* **What you should do**
Reproduce the listing below from the line with "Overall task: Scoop" to the line with "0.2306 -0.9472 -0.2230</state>", both lines included, character for character, minus any pictures.

* **Records shown**
══════════

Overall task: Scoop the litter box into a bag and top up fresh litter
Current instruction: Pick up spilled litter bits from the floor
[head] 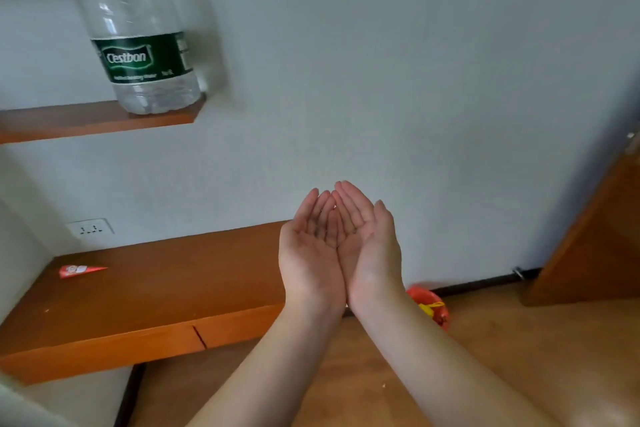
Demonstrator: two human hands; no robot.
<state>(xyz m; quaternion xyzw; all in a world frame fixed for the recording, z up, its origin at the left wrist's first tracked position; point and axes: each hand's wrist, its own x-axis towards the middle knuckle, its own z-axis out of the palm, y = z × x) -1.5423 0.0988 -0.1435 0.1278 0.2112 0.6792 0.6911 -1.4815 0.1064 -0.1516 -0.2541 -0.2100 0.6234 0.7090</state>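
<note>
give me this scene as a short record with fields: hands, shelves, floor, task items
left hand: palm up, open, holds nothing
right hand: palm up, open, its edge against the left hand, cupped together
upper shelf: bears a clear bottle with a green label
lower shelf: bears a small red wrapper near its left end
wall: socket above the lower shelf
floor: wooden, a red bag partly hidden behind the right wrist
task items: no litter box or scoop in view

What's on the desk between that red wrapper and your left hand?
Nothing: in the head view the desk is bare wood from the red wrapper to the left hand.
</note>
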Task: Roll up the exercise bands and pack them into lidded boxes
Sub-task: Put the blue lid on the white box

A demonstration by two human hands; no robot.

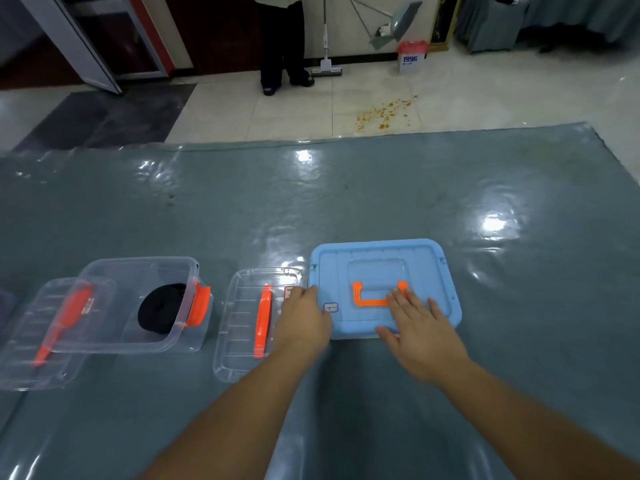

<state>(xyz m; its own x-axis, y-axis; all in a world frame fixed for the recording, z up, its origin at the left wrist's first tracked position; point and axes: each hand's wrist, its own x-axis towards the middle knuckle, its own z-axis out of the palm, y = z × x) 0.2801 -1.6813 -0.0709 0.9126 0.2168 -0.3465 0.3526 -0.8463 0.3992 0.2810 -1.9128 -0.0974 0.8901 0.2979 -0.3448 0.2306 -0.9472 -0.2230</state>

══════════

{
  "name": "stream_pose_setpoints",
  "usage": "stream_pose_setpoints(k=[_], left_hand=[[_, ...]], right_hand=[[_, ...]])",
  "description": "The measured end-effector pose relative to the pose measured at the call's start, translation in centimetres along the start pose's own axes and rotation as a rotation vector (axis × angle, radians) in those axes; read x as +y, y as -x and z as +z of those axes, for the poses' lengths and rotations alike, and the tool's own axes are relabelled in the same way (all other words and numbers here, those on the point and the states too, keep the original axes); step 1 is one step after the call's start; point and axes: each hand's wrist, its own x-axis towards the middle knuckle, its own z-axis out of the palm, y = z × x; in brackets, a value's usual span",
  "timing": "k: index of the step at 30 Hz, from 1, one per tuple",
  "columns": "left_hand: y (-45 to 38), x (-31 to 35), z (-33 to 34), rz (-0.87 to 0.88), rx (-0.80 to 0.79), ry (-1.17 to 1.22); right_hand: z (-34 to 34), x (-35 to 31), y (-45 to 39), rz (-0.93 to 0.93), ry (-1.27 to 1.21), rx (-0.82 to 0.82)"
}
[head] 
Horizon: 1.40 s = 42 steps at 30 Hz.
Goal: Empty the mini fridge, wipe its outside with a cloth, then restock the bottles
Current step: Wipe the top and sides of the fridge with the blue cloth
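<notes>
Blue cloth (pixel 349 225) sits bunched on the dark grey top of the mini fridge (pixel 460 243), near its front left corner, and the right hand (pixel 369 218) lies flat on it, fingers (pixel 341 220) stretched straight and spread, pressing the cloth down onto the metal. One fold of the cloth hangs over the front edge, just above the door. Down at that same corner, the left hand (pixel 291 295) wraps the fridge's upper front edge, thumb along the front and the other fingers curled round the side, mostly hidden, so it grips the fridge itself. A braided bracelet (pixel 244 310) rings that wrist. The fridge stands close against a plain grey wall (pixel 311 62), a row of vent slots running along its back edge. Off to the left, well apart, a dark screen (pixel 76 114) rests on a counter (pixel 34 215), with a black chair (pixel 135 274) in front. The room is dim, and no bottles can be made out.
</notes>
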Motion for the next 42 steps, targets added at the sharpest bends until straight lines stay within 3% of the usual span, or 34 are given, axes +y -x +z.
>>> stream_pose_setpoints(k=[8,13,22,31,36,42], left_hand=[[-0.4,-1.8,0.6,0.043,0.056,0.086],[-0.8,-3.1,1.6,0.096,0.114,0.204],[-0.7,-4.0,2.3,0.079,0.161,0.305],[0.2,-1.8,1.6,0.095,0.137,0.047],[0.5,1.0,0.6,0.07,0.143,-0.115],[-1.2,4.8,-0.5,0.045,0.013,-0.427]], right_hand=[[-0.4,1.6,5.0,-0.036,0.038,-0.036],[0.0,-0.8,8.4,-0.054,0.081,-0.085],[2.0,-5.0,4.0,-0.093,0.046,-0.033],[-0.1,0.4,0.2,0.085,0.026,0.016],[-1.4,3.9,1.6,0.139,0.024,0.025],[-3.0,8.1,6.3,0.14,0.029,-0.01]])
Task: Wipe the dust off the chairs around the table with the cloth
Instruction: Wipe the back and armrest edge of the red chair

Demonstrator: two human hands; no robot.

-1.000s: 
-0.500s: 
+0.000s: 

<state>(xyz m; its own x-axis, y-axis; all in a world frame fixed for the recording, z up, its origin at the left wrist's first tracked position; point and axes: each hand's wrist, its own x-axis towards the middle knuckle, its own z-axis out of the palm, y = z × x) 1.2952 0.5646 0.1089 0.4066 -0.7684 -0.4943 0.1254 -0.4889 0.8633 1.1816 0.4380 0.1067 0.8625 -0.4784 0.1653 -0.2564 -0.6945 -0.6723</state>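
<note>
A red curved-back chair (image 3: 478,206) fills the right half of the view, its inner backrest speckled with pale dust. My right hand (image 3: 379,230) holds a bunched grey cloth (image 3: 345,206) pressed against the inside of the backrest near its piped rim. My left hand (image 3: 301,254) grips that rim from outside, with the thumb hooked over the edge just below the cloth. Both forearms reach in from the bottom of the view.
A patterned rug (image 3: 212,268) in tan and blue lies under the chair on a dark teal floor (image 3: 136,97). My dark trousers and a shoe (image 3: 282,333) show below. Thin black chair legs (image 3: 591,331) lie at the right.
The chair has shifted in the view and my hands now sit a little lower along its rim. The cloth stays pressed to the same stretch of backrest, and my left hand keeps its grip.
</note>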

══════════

* **Written answer**
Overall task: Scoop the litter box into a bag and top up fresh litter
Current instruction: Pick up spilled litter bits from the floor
[head] 
Demonstrator: two human hands; no robot.
<state>(xyz m; quaternion xyzw; all in a world frame fixed for the recording, z up, its origin at the left wrist's first tracked position; point and axes: each hand's wrist, its own x-axis towards the middle knuckle, its own z-axis out of the palm, y = z × x) -1.5423 0.0988 -0.1435 0.1278 0.2112 0.6792 0.6911 -1.4815 0.1064 -0.1516 -0.2541 -0.2100 0.6234 0.7090</state>
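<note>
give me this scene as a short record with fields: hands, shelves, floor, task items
left hand: palm up, open, holds nothing
right hand: palm up, open, its edge against the left hand, cupped together
upper shelf: bears a clear bottle with a green label
lower shelf: bears a small red wrapper near its left end
wall: socket above the lower shelf
floor: wooden, a red bag partly hidden behind the right wrist
task items: no litter box or scoop in view

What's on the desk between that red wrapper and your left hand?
Nothing: in the head view the desk is bare wood from the red wrapper to the left hand.
</note>
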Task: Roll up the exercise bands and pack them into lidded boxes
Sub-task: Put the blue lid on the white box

A demonstration by two human hands; no robot.


<state>(xyz m; its own x-axis, y-axis; all in a world frame fixed for the recording, z up, its origin at the left wrist's first tracked position; point and axes: each hand's wrist, its own x-axis towards the middle knuckle, its own z-axis out of the palm, y = z × x) 0.2801 -1.6813 -0.0709 0.9126 0.2168 -0.3465 0.3526 -0.8463 0.3992 0.2810 -1.9128 -0.0974 0.8901 0.2979 -0.3448 0.2306 -0.9472 -0.2230</state>

The exercise has been carried out completely.